Task item | From the first line to the last, set down the data exactly as given.

[[ Recorded information open ]]

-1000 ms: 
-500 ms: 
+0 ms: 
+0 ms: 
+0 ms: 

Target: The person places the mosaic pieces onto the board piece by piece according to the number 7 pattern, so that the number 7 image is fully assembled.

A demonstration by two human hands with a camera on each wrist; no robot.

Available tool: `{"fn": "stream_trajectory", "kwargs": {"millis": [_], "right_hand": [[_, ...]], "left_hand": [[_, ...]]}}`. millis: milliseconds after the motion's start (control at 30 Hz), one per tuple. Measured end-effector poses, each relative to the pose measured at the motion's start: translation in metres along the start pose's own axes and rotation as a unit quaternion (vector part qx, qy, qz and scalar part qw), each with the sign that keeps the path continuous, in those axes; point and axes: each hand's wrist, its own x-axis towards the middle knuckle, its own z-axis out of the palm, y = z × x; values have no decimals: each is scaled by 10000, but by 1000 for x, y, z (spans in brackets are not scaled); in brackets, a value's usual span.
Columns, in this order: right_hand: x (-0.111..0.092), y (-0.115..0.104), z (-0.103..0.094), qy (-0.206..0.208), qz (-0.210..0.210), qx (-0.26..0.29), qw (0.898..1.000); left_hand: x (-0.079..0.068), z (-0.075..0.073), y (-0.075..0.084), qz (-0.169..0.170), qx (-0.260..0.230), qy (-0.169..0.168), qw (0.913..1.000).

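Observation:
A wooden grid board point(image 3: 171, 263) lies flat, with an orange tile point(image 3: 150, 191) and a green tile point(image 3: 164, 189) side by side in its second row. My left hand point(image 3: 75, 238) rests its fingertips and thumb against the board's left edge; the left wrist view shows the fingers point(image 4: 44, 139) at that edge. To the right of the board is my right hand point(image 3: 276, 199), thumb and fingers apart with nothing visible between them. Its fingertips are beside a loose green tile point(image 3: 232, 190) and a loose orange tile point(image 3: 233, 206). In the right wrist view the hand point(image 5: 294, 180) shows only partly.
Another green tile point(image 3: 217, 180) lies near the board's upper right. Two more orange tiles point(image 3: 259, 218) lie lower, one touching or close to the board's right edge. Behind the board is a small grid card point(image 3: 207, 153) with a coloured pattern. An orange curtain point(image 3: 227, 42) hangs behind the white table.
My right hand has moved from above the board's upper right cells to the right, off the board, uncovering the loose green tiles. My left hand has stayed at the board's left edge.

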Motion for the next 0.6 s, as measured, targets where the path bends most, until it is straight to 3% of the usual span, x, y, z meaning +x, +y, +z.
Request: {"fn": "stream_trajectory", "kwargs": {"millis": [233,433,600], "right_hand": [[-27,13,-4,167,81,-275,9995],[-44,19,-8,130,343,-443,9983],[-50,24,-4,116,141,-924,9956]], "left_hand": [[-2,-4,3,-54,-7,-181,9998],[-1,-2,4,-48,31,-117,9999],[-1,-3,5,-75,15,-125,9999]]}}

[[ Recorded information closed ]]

Your response |
-1000 ms: 
-500 ms: 
+0 ms: 
+0 ms: 
+0 ms: 

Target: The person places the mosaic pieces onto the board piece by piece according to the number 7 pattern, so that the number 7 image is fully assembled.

A demonstration by two human hands with a camera on each wrist; no robot.

Available tool: `{"fn": "stream_trajectory", "kwargs": {"millis": [_], "right_hand": [[_, ...]], "left_hand": [[_, ...]]}}`. millis: milliseconds after the motion's start (control at 30 Hz), one per tuple. Measured end-effector poses, each relative to the pose measured at the motion's start: translation in metres along the start pose's own axes and rotation as a unit quaternion (vector part qx, qy, qz and scalar part qw), each with the sign that keeps the path continuous, in those axes; point and axes: each hand's wrist, its own x-axis towards the middle knuckle, its own z-axis out of the palm, y = z × x; values have no decimals: each is scaled by 10000, but by 1000 for x, y, z (spans in brackets are not scaled); in brackets, a value's usual span.
Columns, in this order: right_hand: x (-0.111..0.092), y (-0.115..0.104), z (-0.103..0.094), qy (-0.206..0.208), qz (-0.210..0.210), qx (-0.26..0.29), qw (0.898..1.000); left_hand: x (-0.079..0.068), z (-0.075..0.073), y (-0.075..0.084), qz (-0.169..0.170), qx (-0.260..0.230), qy (-0.169..0.168), qw (0.913..1.000).

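Observation:
A wooden grid board point(image 3: 171, 263) lies flat, with an orange tile point(image 3: 150, 191) and a green tile point(image 3: 164, 189) side by side in its second row. My left hand point(image 3: 75, 238) rests its fingertips and thumb against the board's left edge; the left wrist view shows the fingers point(image 4: 44, 139) at that edge. To the right of the board is my right hand point(image 3: 276, 199), thumb and fingers apart with nothing visible between them. Its fingertips are beside a loose green tile point(image 3: 232, 190) and a loose orange tile point(image 3: 233, 206). In the right wrist view the hand point(image 5: 294, 180) shows only partly.
Another green tile point(image 3: 217, 180) lies near the board's upper right. Two more orange tiles point(image 3: 259, 218) lie lower, one touching or close to the board's right edge. Behind the board is a small grid card point(image 3: 207, 153) with a coloured pattern. An orange curtain point(image 3: 227, 42) hangs behind the white table.
My right hand has moved from above the board's upper right cells to the right, off the board, uncovering the loose green tiles. My left hand has stayed at the board's left edge.
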
Motion for the next 0.6 s, as measured, targets where the path bends most, until it is straight to 3% of the usual span, x, y, z meaning +x, +y, +z.
Request: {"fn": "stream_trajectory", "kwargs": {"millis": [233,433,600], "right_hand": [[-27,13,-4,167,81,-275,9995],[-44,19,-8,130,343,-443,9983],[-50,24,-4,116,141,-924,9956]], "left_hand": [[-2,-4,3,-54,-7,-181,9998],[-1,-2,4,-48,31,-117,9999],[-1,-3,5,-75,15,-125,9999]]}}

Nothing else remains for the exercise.